Bayern had lost two of the last three Champions League finals.

A year earlier, Robben failed to convert a penalty kick in overtime as Bayern lost the final in its own stadium against Chelsea in a shootout. This time, when he carried the European Cup toward the thousands of celebrating fans in red and white and raised it over his head, he received undivided adulation.

“There are so many emotions, especially after where we came from,” Robben said. “Last year was such a disappointment.”

In a game that featured a slew of chances for both teams, Mario Mandzukic put Bayern ahead in the 60th minute, and Ilkay Gundogan tied it with a penalty kick 8 minutes later after defender Dante fouled Marco Reus.
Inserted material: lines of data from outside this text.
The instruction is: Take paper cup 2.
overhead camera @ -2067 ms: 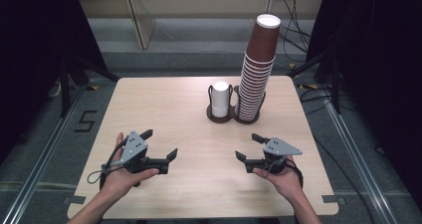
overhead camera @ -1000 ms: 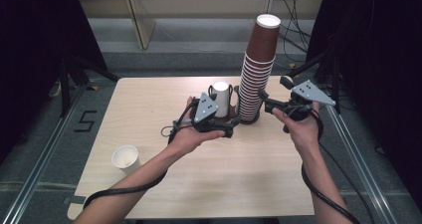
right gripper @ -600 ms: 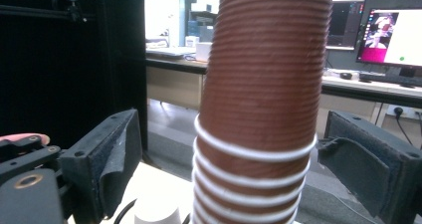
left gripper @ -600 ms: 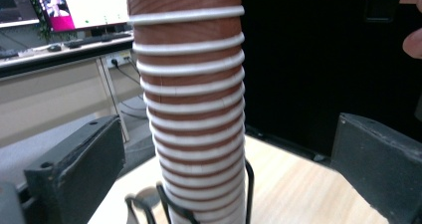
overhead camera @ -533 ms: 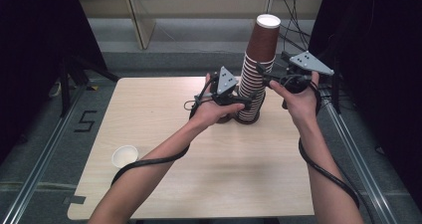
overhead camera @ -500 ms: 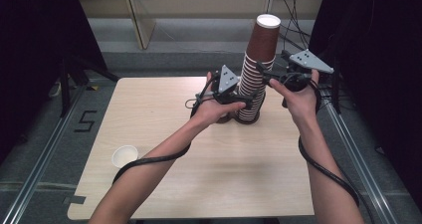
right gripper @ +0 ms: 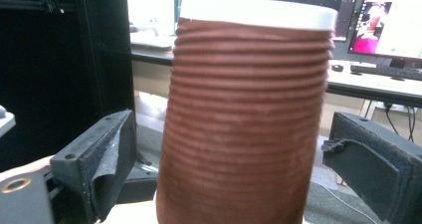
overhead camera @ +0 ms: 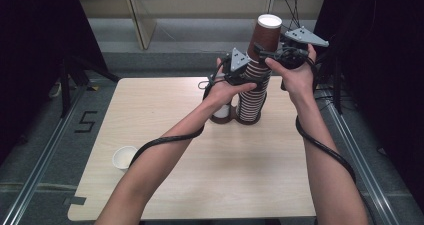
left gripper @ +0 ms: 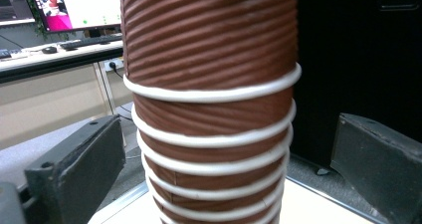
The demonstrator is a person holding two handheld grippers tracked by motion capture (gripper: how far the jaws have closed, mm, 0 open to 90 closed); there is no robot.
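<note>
Your right gripper [overhead camera: 264, 53] is at the top cup [overhead camera: 265, 34] of the tall cup stack [overhead camera: 252, 92], which stands at the far side of the table [overhead camera: 200, 170]. Its fingers [right gripper: 94, 164] have just been opening and sit on either side of that cup, clear of it. Your left gripper [overhead camera: 248, 77] is lower on the stack, fingers [left gripper: 74, 169] spread wide with the cups between them, not pressing. A white cup [overhead camera: 123, 158] stands near the table's left edge.

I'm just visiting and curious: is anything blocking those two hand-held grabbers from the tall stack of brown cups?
Nothing visible. The right gripper has open fingers around the top cup; the left gripper straddles the stack lower down.
</note>
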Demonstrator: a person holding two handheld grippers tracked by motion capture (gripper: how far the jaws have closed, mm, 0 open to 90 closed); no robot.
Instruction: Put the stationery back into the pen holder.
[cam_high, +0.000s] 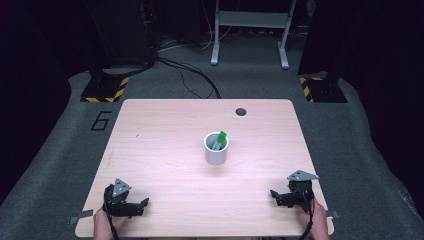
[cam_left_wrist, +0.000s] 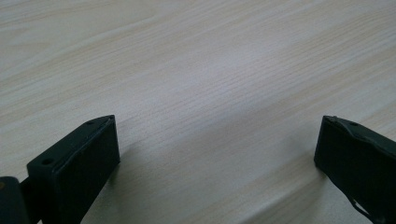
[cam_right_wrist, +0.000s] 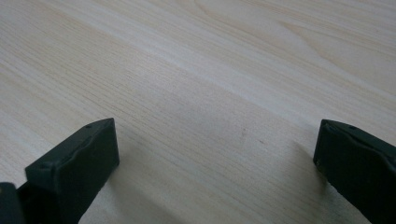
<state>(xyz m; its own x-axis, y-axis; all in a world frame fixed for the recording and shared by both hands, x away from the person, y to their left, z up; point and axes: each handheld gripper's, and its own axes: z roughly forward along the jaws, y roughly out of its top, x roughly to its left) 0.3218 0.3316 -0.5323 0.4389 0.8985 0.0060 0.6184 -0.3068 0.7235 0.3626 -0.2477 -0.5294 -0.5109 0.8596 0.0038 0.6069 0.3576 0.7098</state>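
Green marker stands in white cup mid-table.

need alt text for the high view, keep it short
A white cup holding a green marker stands mid-table on a light wooden table. The left gripper and right gripper rest at the near corners, apart from it.
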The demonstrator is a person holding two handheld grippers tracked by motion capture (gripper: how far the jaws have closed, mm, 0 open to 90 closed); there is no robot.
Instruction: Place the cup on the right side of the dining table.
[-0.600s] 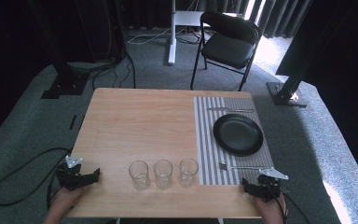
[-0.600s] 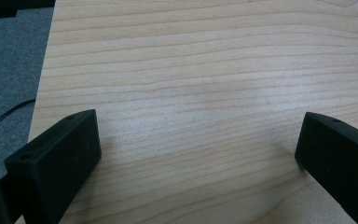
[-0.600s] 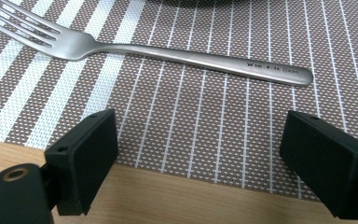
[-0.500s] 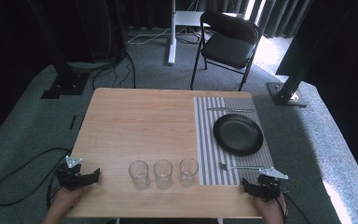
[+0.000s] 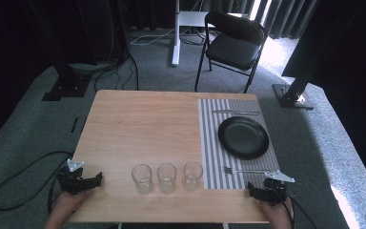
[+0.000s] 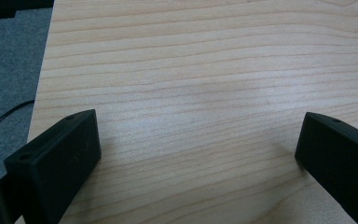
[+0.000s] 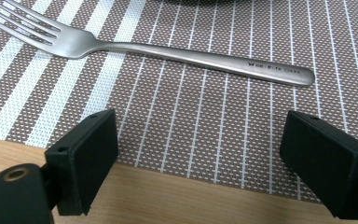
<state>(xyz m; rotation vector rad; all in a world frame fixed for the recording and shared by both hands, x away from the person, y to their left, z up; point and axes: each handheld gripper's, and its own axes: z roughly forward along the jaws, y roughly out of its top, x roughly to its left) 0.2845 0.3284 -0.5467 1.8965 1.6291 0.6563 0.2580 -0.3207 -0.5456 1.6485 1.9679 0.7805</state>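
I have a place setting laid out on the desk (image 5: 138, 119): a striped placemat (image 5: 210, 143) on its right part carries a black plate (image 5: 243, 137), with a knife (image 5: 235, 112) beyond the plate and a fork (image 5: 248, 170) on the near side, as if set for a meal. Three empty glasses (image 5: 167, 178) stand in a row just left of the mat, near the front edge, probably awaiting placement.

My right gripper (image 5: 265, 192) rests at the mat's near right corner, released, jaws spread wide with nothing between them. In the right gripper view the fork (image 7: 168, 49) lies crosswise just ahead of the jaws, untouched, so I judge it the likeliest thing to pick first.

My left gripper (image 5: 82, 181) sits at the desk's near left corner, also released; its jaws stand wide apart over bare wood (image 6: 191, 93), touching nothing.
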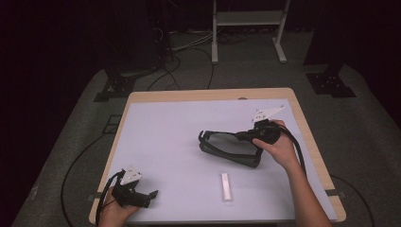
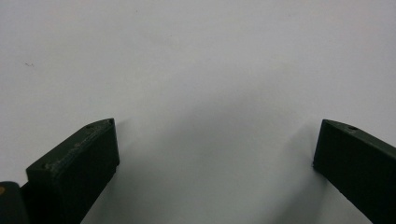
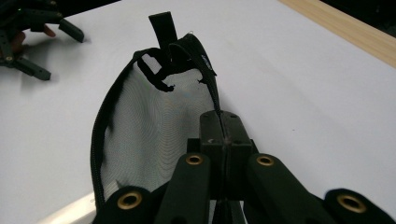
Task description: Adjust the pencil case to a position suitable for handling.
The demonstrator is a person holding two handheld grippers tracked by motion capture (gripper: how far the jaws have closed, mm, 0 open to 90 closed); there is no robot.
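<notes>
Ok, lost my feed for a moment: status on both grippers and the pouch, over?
Right gripper shut on mesh pouch rim, pouch mouth open. Left gripper open, empty, near table corner. White bar lies beside pouch, not touching.

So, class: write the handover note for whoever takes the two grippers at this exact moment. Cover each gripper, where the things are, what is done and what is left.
Right gripper: jaws shut on the zip edge of the black mesh pouch, holding its mouth open at mid-table, right of centre.
Left gripper: jaws open, nothing between them, low over the white table at its near left corner.
White bar: lies flat near the front edge, just outside the pouch, untouched.
Done: pouch gripped and held open.
Left, probably: pick up the bar with the left gripper and put it into the pouch.
</notes>
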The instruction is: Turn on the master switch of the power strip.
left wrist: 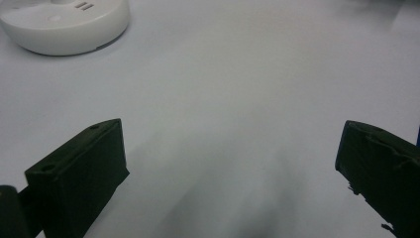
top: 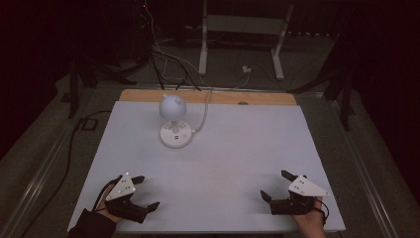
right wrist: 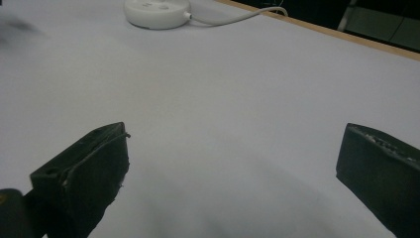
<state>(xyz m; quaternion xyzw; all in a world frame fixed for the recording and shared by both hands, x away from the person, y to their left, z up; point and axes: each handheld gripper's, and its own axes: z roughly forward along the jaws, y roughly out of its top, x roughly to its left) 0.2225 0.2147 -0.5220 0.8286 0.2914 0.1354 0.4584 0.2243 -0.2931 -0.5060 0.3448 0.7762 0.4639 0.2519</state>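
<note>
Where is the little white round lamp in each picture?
High view: the lamp stands on the far left part of the white table.
Left gripper view: its round base is at the top left corner.
Right gripper view: its base is at the top, left of middle.
Shared landmark: the lamp's white cord.

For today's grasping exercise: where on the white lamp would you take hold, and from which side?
Probably the short neck between the lamp's round head and its disc base, coming from the near side. The base looks too wide and flat for the jaws, the head is smooth and round, and the cord leaves on the far right.
</note>
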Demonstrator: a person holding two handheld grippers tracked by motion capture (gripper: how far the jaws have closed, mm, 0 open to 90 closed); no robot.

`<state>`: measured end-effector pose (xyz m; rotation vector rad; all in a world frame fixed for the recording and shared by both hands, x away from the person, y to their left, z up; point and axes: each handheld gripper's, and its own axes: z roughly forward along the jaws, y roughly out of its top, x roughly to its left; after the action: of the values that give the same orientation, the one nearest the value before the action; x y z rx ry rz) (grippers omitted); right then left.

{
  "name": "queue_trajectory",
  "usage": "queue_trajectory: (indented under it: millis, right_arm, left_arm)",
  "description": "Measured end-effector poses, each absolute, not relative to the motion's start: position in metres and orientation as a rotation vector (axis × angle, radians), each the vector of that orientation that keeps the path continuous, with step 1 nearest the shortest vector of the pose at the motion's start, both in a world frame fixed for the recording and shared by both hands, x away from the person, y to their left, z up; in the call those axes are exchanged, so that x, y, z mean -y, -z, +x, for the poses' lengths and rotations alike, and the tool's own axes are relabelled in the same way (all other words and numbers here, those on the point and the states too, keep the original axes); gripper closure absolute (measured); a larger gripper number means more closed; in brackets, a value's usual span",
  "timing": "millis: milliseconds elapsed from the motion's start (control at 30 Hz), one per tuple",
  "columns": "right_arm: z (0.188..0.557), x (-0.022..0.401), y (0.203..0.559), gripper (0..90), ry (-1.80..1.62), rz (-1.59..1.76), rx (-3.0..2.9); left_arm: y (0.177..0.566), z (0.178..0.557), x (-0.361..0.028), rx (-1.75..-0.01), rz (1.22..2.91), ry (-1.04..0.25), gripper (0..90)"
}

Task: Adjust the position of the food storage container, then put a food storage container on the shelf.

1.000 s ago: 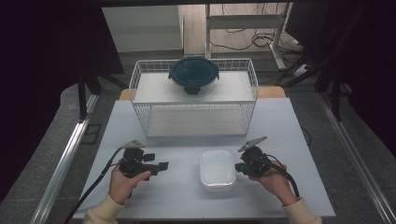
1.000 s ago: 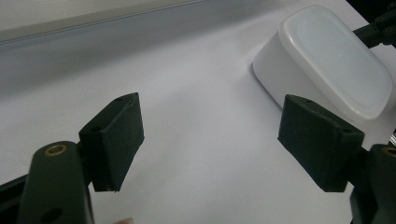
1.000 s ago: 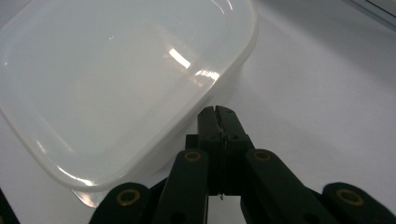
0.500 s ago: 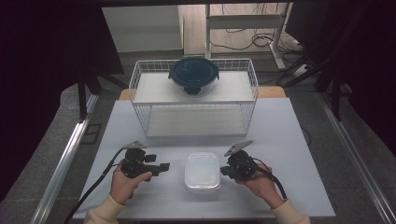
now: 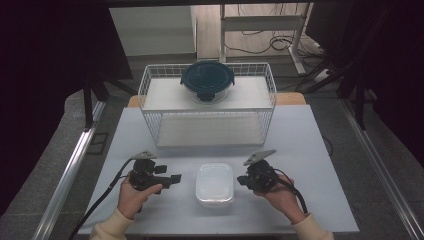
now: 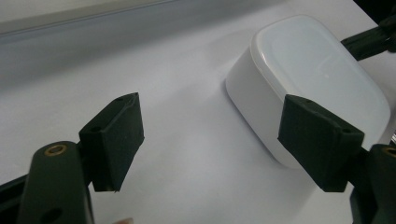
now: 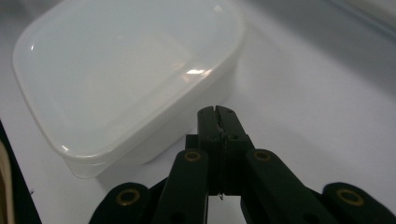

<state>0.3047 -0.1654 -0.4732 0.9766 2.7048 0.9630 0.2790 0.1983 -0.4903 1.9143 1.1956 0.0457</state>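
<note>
A white lidded plastic container [image 5: 215, 184] sits on the white table between my two grippers. My left gripper [image 5: 174, 179] lies level to its left, open, with nothing between its pads. In the left gripper view the container [image 6: 322, 79] lies ahead and to the right of the wide gap between the left gripper's pads [image 6: 217, 140]. My right gripper [image 5: 241, 180] is shut, and its tip points at the container's right side. In the right gripper view the closed tip of the right gripper [image 7: 217, 114] is right at the wall of the container [image 7: 126, 79]; I cannot tell if it touches.
A white wire rack [image 5: 150, 112] stands at the back of the table, with a dark round lidded bowl [image 5: 207, 80] on its upper level. The table edge [image 5: 220, 234] runs close behind both hands. Cables trail from each gripper.
The right hand has moved left with its shut gripper against the container, which has slid left to the middle between the two grippers. The left hand stayed put.
</note>
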Motion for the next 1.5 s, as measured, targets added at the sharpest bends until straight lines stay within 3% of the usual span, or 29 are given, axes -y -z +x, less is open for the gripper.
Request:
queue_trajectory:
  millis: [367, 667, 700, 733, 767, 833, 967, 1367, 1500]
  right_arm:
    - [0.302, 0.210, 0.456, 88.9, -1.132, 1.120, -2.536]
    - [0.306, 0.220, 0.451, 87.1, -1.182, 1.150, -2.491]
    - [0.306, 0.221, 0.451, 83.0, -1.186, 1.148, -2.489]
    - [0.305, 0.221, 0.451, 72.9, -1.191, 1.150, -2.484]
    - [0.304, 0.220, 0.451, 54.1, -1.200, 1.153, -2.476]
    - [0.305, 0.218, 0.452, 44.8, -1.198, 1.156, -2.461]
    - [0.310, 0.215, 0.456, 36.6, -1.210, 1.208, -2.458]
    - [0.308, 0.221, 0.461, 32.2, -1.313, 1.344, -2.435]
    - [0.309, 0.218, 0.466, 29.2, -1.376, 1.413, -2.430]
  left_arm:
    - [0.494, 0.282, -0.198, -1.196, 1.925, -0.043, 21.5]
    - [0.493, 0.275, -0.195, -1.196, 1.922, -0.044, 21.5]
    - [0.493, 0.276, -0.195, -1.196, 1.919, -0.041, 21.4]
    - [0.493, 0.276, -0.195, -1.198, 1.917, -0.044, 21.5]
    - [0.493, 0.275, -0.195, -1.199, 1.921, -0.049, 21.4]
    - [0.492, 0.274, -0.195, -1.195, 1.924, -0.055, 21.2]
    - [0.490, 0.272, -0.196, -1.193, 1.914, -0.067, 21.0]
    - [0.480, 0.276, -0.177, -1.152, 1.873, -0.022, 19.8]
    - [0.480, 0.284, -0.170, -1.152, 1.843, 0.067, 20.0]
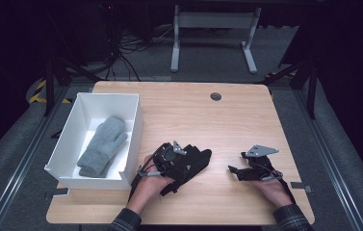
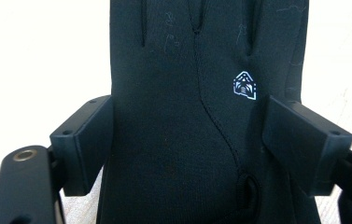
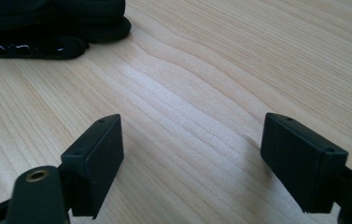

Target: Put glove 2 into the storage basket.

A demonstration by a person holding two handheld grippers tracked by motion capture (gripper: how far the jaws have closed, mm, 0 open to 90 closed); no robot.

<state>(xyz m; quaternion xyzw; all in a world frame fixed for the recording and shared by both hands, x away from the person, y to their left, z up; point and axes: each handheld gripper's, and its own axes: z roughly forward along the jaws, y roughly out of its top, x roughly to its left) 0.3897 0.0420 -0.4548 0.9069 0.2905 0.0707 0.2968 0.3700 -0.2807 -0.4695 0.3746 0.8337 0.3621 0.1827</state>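
Observation:
A black glove (image 1: 201, 155) lies flat on the wooden table (image 1: 208, 120), near the front middle. In the left gripper view the glove (image 2: 183, 70) has a small white logo, and its fingers point away from the camera. My left gripper (image 2: 187, 140) is open, one jaw on each side of the glove's palm, which looks flat and unpinched. In the high view the left gripper (image 1: 192, 161) rests over the glove's cuff end. My right gripper (image 1: 233, 171) hovers open over bare wood to the glove's right. In the right gripper view, nothing lies between the right gripper's (image 3: 192, 154) jaws, and the glove (image 3: 61, 28) is at top left.
A white box (image 1: 66, 139) stands at the table's left side with a grey mitten (image 1: 103, 144) inside. A round cable hole (image 1: 215, 96) sits near the far edge. Bare wood stretches across the back and right of the table.

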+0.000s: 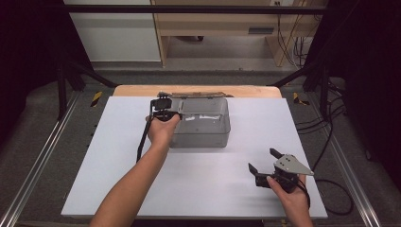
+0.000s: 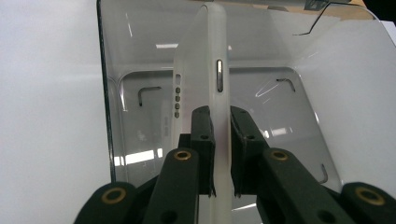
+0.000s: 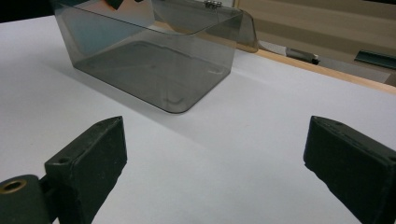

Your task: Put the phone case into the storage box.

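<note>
A slim white phone (image 2: 205, 70) is held on edge, its side button and small holes facing me, over the inside of a clear grey plastic box (image 2: 327, 93). My left gripper (image 2: 220, 116) is shut on the phone's lower part, one black pad on each face. In the high view the left gripper (image 1: 163, 111) hangs at the left end of the box (image 1: 208, 127), which stands at the middle of the table. My right gripper (image 1: 262, 159) rests at the front right, jaws open wide with nothing between them. From the right gripper (image 3: 215, 140) the box (image 3: 154, 60) lies ahead to the left.
The box's hinged lid (image 1: 194, 94) lies open behind it at the far edge. A white board (image 1: 236, 189) covers the table, with a wooden strip (image 1: 255, 91) at the back. Metal rails run along both sides, and cables lie on the floor at the right.
</note>
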Demonstrator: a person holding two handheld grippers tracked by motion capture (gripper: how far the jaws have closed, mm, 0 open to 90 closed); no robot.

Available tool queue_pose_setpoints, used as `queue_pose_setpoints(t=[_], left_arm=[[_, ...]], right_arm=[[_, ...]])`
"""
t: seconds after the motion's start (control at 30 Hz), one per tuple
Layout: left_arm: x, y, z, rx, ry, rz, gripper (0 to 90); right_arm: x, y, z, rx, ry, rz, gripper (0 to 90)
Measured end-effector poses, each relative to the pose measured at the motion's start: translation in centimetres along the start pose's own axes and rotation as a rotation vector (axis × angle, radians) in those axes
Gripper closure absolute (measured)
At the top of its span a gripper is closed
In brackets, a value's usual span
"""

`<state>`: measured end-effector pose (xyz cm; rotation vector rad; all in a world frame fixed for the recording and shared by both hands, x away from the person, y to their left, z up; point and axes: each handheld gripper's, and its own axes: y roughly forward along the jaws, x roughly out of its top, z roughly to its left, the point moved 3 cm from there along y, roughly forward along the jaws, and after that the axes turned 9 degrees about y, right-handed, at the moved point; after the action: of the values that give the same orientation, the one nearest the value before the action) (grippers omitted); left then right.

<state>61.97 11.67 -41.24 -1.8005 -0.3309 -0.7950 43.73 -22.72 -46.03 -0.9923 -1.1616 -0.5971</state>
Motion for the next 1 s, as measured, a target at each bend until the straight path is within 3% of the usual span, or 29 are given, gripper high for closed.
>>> queue_pose_setpoints(t=[1.0], left_arm=[[-0.88, 0.96, 0.48, -0.004, 0.003, 0.031, 80.8]], right_arm=[[-0.09, 0.09, 0.06, 0.002, 0.0, 0.009, 6.5]])
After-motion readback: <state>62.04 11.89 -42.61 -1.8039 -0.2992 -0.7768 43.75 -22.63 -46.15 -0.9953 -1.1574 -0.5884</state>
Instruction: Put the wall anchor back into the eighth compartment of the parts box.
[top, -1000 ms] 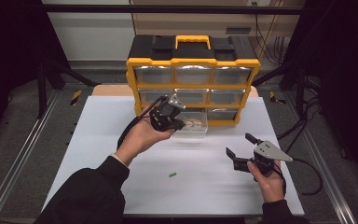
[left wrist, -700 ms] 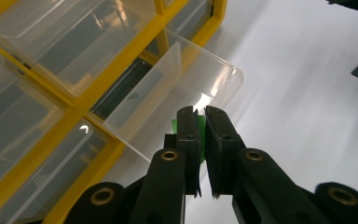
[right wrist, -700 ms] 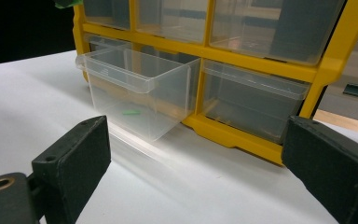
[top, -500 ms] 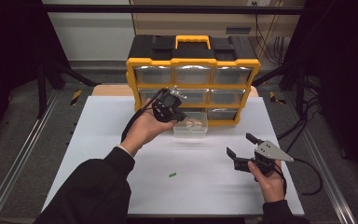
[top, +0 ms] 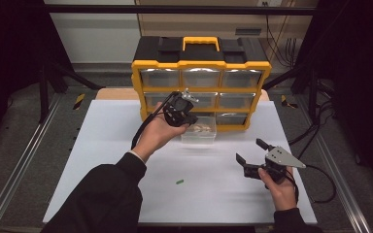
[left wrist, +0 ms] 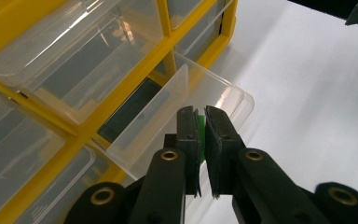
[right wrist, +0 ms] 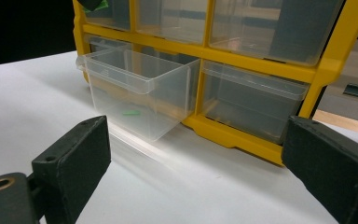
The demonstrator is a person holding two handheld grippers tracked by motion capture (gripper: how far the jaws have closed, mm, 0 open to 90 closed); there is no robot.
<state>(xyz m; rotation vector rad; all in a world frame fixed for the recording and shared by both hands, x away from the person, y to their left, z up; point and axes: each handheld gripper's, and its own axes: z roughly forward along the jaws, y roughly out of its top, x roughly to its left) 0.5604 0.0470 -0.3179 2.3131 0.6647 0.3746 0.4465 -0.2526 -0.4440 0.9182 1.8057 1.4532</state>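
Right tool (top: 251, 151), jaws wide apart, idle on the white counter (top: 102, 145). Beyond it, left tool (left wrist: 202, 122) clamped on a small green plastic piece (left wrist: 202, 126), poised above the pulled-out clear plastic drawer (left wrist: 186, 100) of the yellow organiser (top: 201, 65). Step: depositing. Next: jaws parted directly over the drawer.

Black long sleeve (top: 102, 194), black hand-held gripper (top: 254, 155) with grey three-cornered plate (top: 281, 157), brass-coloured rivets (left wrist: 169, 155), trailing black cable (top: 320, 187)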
Robben had missed two great chances in the first half, reviving memories of last year and of the 2010 World Cup final, when the winger missed the Netherlands’ best chance during the loss to Spain.

Even Bayern great Franz Beckenbauer, the club’s honorary president, said during halftime on television that “evidently in the big games he just can’t score.”

But this time, he could.

Robben ran onto Franck Ribery’s backheeled flick-on in the area and calmly slotted the ball past goalkeeper Roman Weidenfeller to give Bayern its first Champions League victory since 2001 and fifth overall. Bayern lost to Inter Milan in the 2010 final.

“That’s three finals, and of course you don’t want the stamp of a loser. You don’t want that tag,” Robben said. “It was a sense of ‘finally.’ It was unbelievable. I can’t describe what’s going through my mind.”

Robben also set up the first goal for Bayern, taking a pass from Ribery and drawing Weidenfeller out before squaring for Mandzukic, who could hardly miss from a few yards.

But the lead didn’t last long. Dante raised a foot into Reus’s midsection, and Italian referee Nicola Rizzoli pointed to the penalty spot. Gundogan sent goalkeeper Manuel Neuer the wrong way before calmly slotting into the right side of the net.

Dortmund defender Neven Subotic became the first American to play in a Champions League final and made an outstanding sliding clearance on Thomas Mueller’s wide shot to prevent a goal in the 72nd. The 24-year-old grew up in Salt Lake City and Bradenton, Fla., and played for the U.S. under-17 and under-20 teams before switching to the senior national team of Serbia, where he was born.

“It’s hard to deal with the disappointment right now, especially if you concede the goal in the 89th minute,” Dortmund defender Mats Hummels said. “In the end we had become a little tired, and Bayern took advantage.”

Bayern, which won the Bundesliga by a record 25 points, improved to 3-0-2 against Dortmund this season. Bayern can complete a treble when it plays Stuttgart in the German Cup final next weekend.

Bayern coach Jupp Heynckes won his second Champions League trophy following a 1998 victory with Real Madrid. Bayern announced in January that he will be replaced after the season by former Barcelona coach Pep Guardiola.

“It is quite possible,” Heynckes said through a translator, “that a new era might have begun under the aegis of Bayern Munich.”

Guardiola’s first chance at a trophy with Bayern will be the UEFA Super Cup in August against Europa League winner Chelsea — likely to be managed then by outgoing Real Madrid coach Jose Mourinho.

“It’s incredible what the team had achieved in the last few years. And today we were finally rewarded. We had to overcome a lot of setbacks,” Bayern captain Philipp Lahm said. “There was so much pressure, it was enormous. After you lose two finals, if you lose again you don’t know if you’ll get another chance. The pressure was so great, I’ve never felt so much pressure before. The international titles were missing. We never won a big international title for this generation.”

For Dortmund, it’s another bitter runner-up finish to its main rival, having seen Bayern end its two-year hold on the Bundesliga title.

“We are very proud to have given them a good contest,” Weidenfeller said. “But we didn’t manage to win. We gave our best. We’ll be back next season.”